Dizziness and fever and a pain in the chest. What were those symptoms of? Smallpox started out with fever and chills, and the pox didn't appear until the second or third day. She lifted her arm up to see if there were the beginnings of the pox. She had no idea how long she had been ill, but it couldn't be smallpox because the incubation period was ten to twenty-one days. Ten days ago she had been in hospital in Oxford, where the smallpox virus had been extinct for nearly a hundred years.

She had been in hospital, getting inoculated against all of them: smallpox, typhoid fever, cholera, plague. So how could it be any of them? And if it wasn't any of them, what was it? St. Vitus's dance? She had told herself that before, that this was something she had not been vaccinated against, but she had had her immune system augmented, too, to fight off any infection.

There was a sound of running on stairs. "Modder!" a voice that she already recognized as Agnes's shouted. "Rosemund waited not!"

She didn't burst into the room with quite as much violence because the heavy door was shut and she had to push it open, but as soon as she had squeezed through, she raced for the windowseat, wailing.

"Modder! I would have told Gawyn!" she sobbed, and then stopped when she saw her mother wasn't in the room. The tears stopped too, Kivrin noticed.
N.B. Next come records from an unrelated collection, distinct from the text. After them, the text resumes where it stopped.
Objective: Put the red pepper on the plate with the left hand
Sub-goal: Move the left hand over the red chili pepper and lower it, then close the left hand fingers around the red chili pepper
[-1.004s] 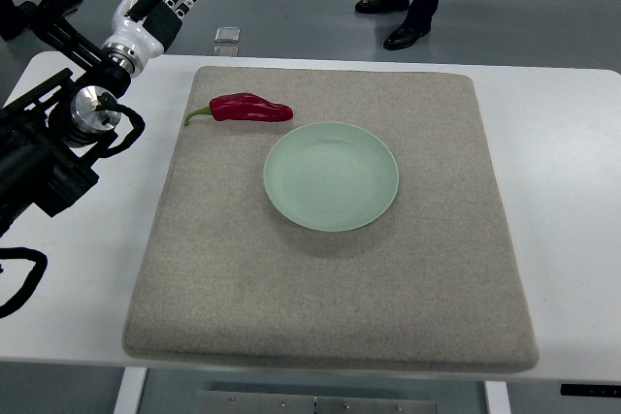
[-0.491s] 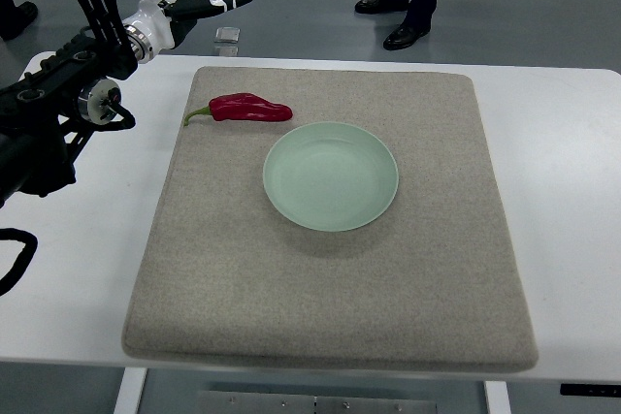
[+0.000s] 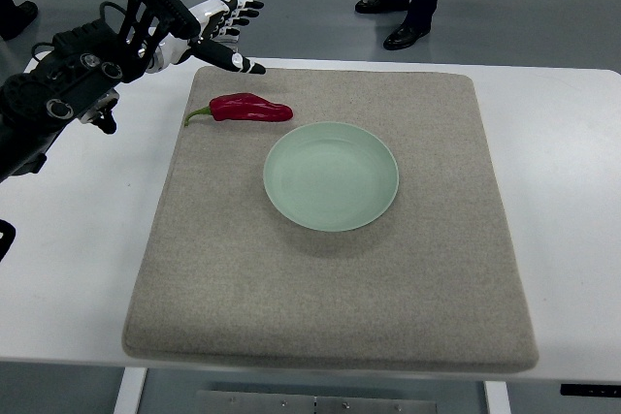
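Your left hand [image 3: 218,34] hangs above the far left corner of the grey mat [image 3: 330,298], its arm entering from the picture's left edge. The fingers are spread and extended, with the thumb reaching toward the mat; they hold nothing.

The red pepper [image 3: 250,108] lies on the mat at about 5 o'clock from that hand, near it but clearly apart; nothing touches it. The pepper also sits at roughly 11 o'clock from the pale green plate [image 3: 331,175], just off the plate's rim and not overlapping it.

Long axis: the pepper runs nearly along the 9-to-3 line, tilted very slightly. Its thin green stem points toward 9 o'clock, at your arm's side; the blunt red body ends toward 3 o'clock, at the plate's side.

Which hand is nearer: only the left is visible, and it is the one beside the pepper. The right hand does not appear in the top view.

Judgement: the grasp has not begun. The coming move depends on bringing the hand down and toward 5 o'clock so the fingers straddle the pepper across its short width, not along its length. You should expect the rounded body to roll if it is touched on one side only.

The white table [image 3: 572,191] carries the mat. A person's legs and dark shoes [image 3: 406,34] stand beyond the table's far edge at 12 o'clock, well clear of the work.
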You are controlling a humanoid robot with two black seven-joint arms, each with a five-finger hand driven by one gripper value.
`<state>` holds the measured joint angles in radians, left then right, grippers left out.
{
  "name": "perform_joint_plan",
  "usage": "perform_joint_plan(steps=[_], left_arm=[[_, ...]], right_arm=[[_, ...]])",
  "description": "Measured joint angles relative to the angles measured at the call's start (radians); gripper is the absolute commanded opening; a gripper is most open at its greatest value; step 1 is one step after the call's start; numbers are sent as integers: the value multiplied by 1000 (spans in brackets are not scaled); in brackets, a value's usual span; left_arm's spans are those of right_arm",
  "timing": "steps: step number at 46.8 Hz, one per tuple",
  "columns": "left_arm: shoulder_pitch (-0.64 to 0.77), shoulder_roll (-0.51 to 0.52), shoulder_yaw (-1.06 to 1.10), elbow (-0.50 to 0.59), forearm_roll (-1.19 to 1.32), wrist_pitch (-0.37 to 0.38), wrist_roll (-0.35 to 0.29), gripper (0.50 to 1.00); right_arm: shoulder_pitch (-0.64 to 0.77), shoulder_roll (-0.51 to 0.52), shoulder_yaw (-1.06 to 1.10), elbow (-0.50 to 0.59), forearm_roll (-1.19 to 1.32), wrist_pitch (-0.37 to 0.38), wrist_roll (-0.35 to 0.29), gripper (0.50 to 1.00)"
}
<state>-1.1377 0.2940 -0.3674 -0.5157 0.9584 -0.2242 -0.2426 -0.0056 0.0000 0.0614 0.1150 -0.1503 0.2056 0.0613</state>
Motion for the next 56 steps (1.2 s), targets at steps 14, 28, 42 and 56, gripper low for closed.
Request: perform_joint_plan(steps=[14,28,42,56], left_arm=[[-23,-1,48,0,265,2,-1,945],[-28,-8,122,-22,341,6,-3,956],[-28,-12,157,-25,356,7,-17,941],[-37,-14,207,-15,368,7,-17,819]], right_arm=[[0,0,0,0,0,0,0,932],[-1,0,0,0,0,0,0,932],[0,0,0,0,0,0,0,932],[0,0,0,0,0,0,0,932]])
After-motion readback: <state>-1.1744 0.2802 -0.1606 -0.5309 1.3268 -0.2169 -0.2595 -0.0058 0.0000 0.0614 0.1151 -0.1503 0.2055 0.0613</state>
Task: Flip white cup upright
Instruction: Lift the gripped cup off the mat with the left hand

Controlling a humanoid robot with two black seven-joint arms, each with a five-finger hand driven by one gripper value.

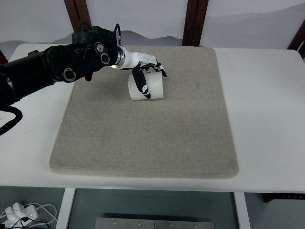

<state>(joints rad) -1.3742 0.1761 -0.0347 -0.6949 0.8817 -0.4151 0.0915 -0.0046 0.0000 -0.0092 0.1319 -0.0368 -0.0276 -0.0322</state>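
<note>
A white cup [152,88] sits on the beige mat [143,138], toward its far left part. I cannot tell which way up it is, as my hand covers its top. My left hand [148,76] reaches in from the left on a black arm [57,64] and is closed around the cup. The thumb [141,86] runs down the cup's near side and the other fingers [158,68] curl over its far top edge. The cup's base rests on the mat.
The mat lies on a white table [267,119] with bare margins left and right. Dark wooden posts [193,21] stand behind the table's far edge. A white power strip with cables [19,212] lies on the floor at lower left.
</note>
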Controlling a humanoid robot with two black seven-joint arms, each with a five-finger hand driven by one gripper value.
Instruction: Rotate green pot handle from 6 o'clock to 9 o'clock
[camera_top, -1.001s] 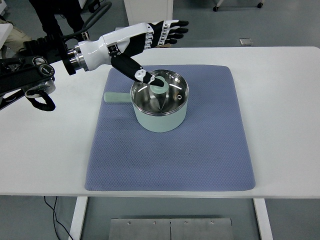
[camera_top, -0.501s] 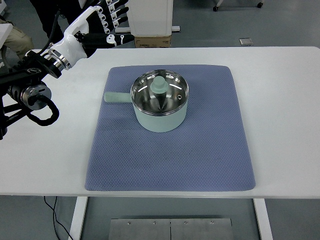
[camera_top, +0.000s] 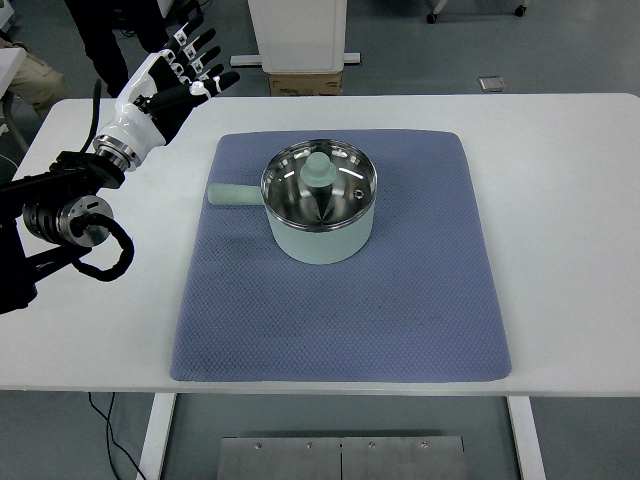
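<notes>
- green pot (camera_top: 320, 215) sits upright on blue mat (camera_top: 340, 290), in the mat's upper-middle area, on the white table (camera_top: 560, 200)
- pot handle (camera_top: 233, 195) points to 9 o'clock; long axis runs left-right
- lid knob (camera_top: 320, 168) shows inside the pot's steel interior
- left robot hand (camera_top: 175, 80) at 10 o'clock from pot, well apart, fingers spread, holding nothing
- right arm out of frame

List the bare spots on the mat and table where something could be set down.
Free: the mat in front of the green pot and right of it; the bare table right of the mat. Crowded: the left side, with the pot handle and the open left hand.
</notes>
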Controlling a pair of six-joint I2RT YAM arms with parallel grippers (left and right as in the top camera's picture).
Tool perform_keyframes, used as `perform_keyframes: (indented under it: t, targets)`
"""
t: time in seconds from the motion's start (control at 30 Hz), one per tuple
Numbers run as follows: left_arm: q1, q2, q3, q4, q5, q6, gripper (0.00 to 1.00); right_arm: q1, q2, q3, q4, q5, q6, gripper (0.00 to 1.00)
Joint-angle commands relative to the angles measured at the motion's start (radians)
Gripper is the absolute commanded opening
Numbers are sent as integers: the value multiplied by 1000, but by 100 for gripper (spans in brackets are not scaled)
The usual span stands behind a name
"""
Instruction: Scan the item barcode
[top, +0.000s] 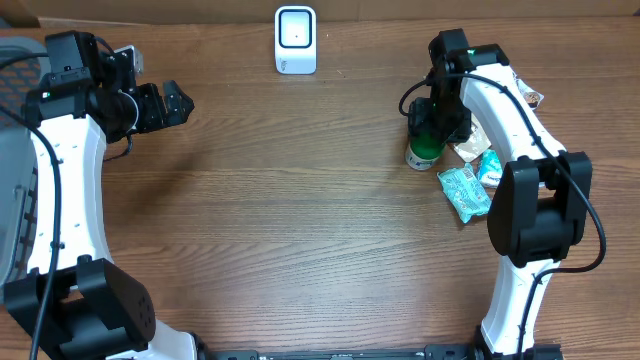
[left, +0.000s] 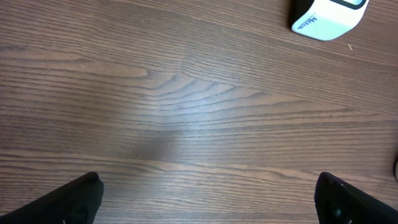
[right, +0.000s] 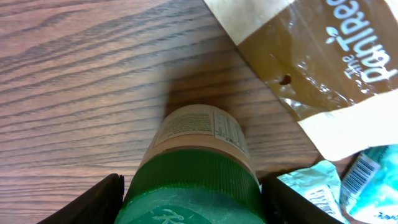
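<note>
A jar (top: 424, 152) with a green ribbed lid and a beige label stands upright on the table at the right. In the right wrist view the jar (right: 199, 134) fills the lower middle. My right gripper (top: 437, 118) is straight above it. The right gripper (right: 193, 202) has one dark finger close on each side of the lid, with a thin gap on the left side, so it is open around the lid. The white barcode scanner (top: 296, 40) stands at the table's far edge. My left gripper (top: 180, 103) hovers wide open at the far left over bare wood.
A brown pouch (right: 311, 56) and teal packets (top: 463, 190) lie just right of the jar. One teal packet (right: 348, 186) shows a barcode beside my right finger. In the left wrist view the scanner (left: 326, 15) sits at the top right, beyond the open left gripper (left: 205, 199).
</note>
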Motion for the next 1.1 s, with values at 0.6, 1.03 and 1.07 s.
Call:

Agnes stood by the window for a minute, as if she were debating whether to try this scene at a later time, and then ran back to the door. Halfway there, she spied Kivrin and stopped again.

"I know who you are," she said, coming around to the side of the bed. She was scarcely tall enough to see over the bed. Her cap strings had come undone again. "You are the lady Gawyn found in the wood."

Kivrin was afraid that her answer, garbled as the interpreter obviously made it, would frighten the little girl. She pushed herself up a little against the pillows and nodded.

"What befell your hair?" Agnes asked. "Did the robbers steal it?"

Kivrin shook her head, smiling at the odd idea.

"Maisry says the robbers stole your tongue," Agnes said. She pointed at Kivrin's forehead. "Hurt you your head?"

Kivrin nodded.

"I hurt my knee," she said, and tried to pick it up with both hands so Kivrin could see the dirty bandage. The old woman was right. It was already slipping. She could see the wound under it. Kivrin had supposed it was just a skinned knee, but the wound looked fairly deep.

Agnes tottered, let go of the knee, and leaned against the bed again. "Will you die?"

I don't know, Kivrin thought, thinking of the pain in her chest. The mortality rate for smallpox had been seventy-five per cent in 1320, and her augmented immune system wasn't working.

"Brother Hubard died," Agnes said wisely. "And Gilbert. He fell from his horse. I saw him. His head was all red. Rosemund said Brother Hubard died of the blue sickness."

Kivrin wondered what the blue sickness was — choking perhaps, or apoplexy — and if he was the chaplain that Eliwys' mother-in- law was so eager to replace. It was usual for noble households to travel with their own priests. Father Roche was apparently the local priest, probably uneducated and possibly even illiterate, though she had understood his Latin perfectly well. And he had been kind. He had held her hand and told her not to be afraid. There are nice people in the Middle Ages, Mr. Dunworthy, she thought. Father Roche and Eliwys and Agnes.